The latest slip down the slope those uptight Christians warned us about was just served up, compliments of a Utah Senate committee that passed a bill decriminalizing polygamy. This bill’s sponsor reasoned people in polygamous unions are “tired of being treated like second-class citizens, they feel like Utah has legalized prejudice against them.”

Utah’s new legislation is only one of several recent attempts to normalize plural unions. Even HGTV is doing their part to mainstream polygamy by showcasing its first throuple on “House Hunters.”

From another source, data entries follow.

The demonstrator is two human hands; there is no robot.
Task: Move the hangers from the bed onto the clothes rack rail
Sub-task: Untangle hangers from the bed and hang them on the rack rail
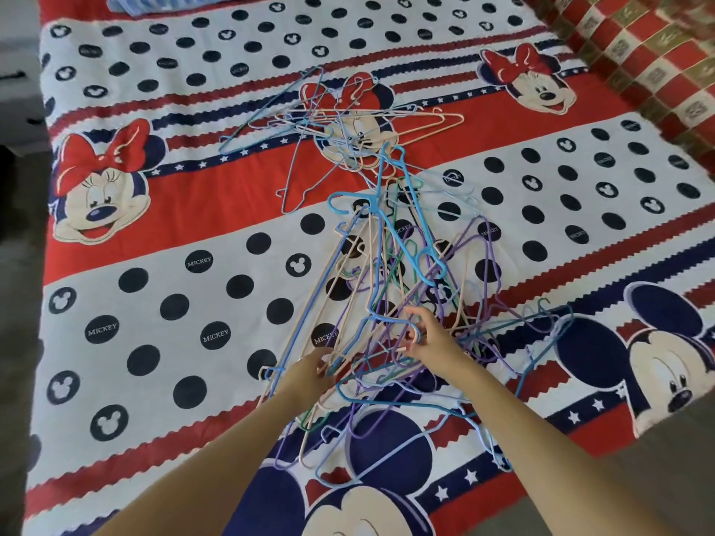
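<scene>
A wide bed [162, 210] fills almost all of the room that is visible, covered with a red, white and navy sheet printed with cartoon mice and black dots. At the far right edge lies a checked blanket [638, 52] in red and gold, and at the top edge a striped blue cloth [154, 1]. On the sheet the hangers [387, 288] lie in a long tangled heap, thin ones in blue, purple, cream and green; the larger part is near the person, a smaller bunch [340, 121] is farther up the bed. Both arms reach into the near part. The left hand [313, 367] is in the pile with fingers curled among cream and blue hangers. The right hand [429, 334], just beside it, pinches a blue hanger hook [412, 328] with thumb and fingers.
</scene>
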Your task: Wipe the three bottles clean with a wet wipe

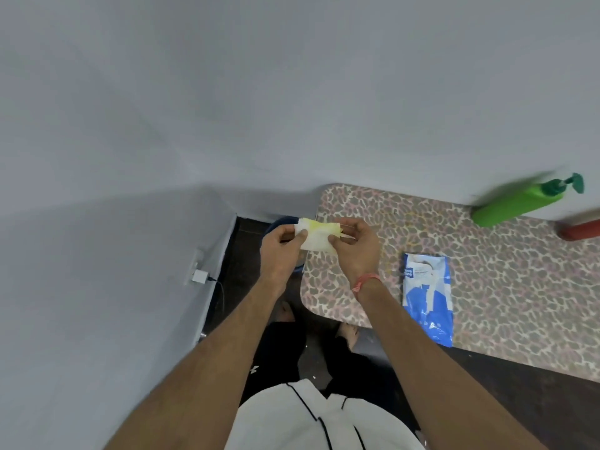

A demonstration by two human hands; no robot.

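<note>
Left hand [280, 243] and right hand [356, 246] pinch a crumpled, yellow-stained wet wipe [319, 238]; the red bottle [581, 229] is cut off at the frame edge.

Both my forearms are bare, no sleeves in view. My left hand [279, 246] has no rings and no watch. My right hand [355, 246] has a thin red-orange thread band [366, 283] tied round the wrist, with a loose end on the side toward 9 o'clock. At 6 o'clock is my top [311, 420]: white with thin dark piping lines. Below it are black trousers [279, 355] with a small white logo mark near the left thigh. My bare feet [349, 332] show on the dark floor just past the trousers, toward 12 o'clock.
</note>
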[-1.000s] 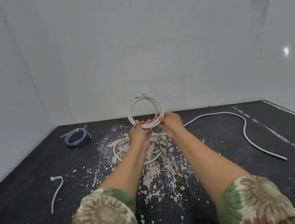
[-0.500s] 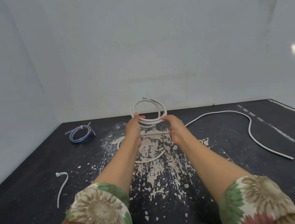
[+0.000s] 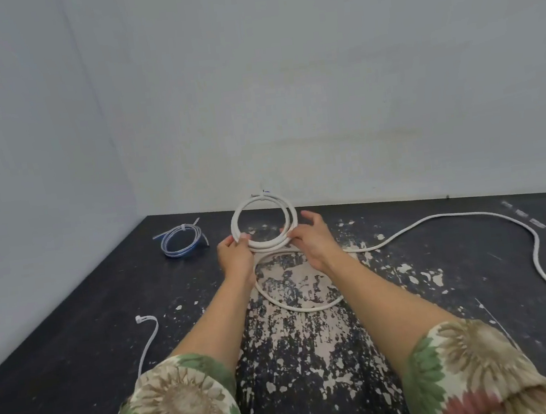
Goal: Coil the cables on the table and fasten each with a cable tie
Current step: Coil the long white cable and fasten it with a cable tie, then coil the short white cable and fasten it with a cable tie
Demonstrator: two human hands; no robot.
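Table (image 3: 75, 331): black top, white paint chipped thru under the grip. White cable (image 3: 539, 254), stiff, round, mid-coiling: several loops held upright above the table, one loose loop flat below, long tail snaking off to the right. Left hand (image 3: 236, 255) pinches the coil's lower left; right hand (image 3: 309, 240) holds lower right, upper fingers loose. Next, prob: feed another loop in w/o springing. Blue cable (image 3: 181, 239), far left, already tied. Spare cable tie (image 3: 148, 336), thin, nearer-left.

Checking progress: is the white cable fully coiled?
No. Both hands hold loops of the white cable; its tail lies uncoiled across the table.
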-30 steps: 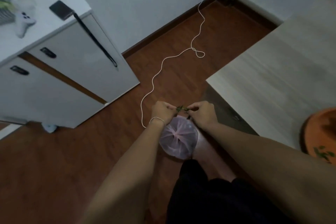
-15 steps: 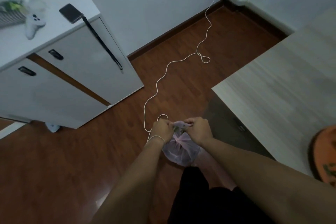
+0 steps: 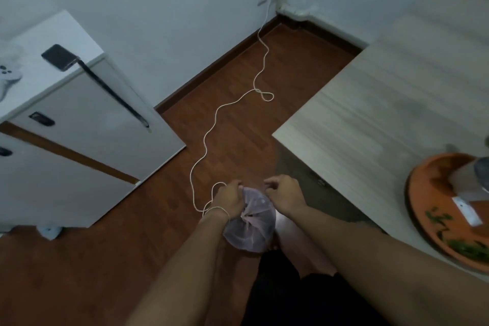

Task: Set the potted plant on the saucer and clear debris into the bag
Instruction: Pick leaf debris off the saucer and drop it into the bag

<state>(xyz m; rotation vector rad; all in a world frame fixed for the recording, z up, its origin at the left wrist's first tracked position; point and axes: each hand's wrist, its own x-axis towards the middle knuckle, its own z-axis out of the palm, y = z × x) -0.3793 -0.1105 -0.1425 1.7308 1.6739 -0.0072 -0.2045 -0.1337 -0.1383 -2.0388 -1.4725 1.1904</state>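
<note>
left hand clenched on gathered neck of pink bag, right hand just beside bag top, fingers loosely curled, holding nothing, orange saucer on table

Left arm: bare forearm reaches forward and down from the lower middle of the view, a thin band around the wrist.
Left hand: back of the hand up, fingers curled closed, gripping the gathered neck of the bag.
Right arm: bare forearm comes in from the lower right, angled toward the left one.
Right hand: knuckles up, fingers loosely bent and slightly spread, just beside the bag's top; contact unclear.
</note>
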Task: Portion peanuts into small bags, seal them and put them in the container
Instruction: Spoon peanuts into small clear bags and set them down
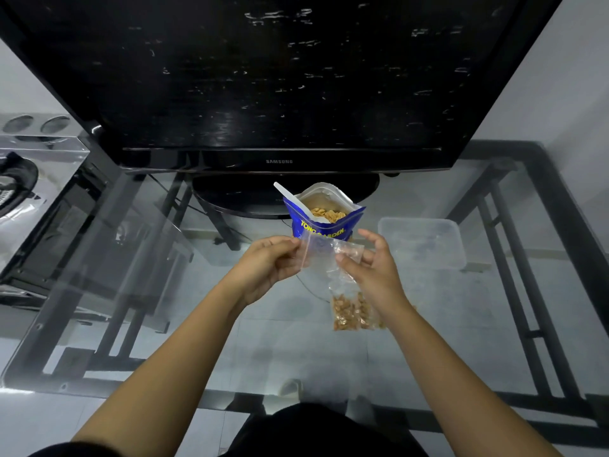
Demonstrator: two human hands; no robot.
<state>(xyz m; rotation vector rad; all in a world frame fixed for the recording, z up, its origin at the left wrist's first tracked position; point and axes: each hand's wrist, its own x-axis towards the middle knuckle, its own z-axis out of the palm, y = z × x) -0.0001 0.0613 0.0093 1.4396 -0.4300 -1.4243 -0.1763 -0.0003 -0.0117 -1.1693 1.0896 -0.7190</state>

Yes, the Same Arguments Apply

The pro-gay and pro-poly scripts are one and the same because both view marriage as adult-centric. From this perspective, the only consideration for what constitutes a marriage is with whom you share a love connection. That’s because when marriage is simply a vehicle for adult fulfillment, as per the Obergefell ruling, marriage morphs into whatever assemblage makes adults happy.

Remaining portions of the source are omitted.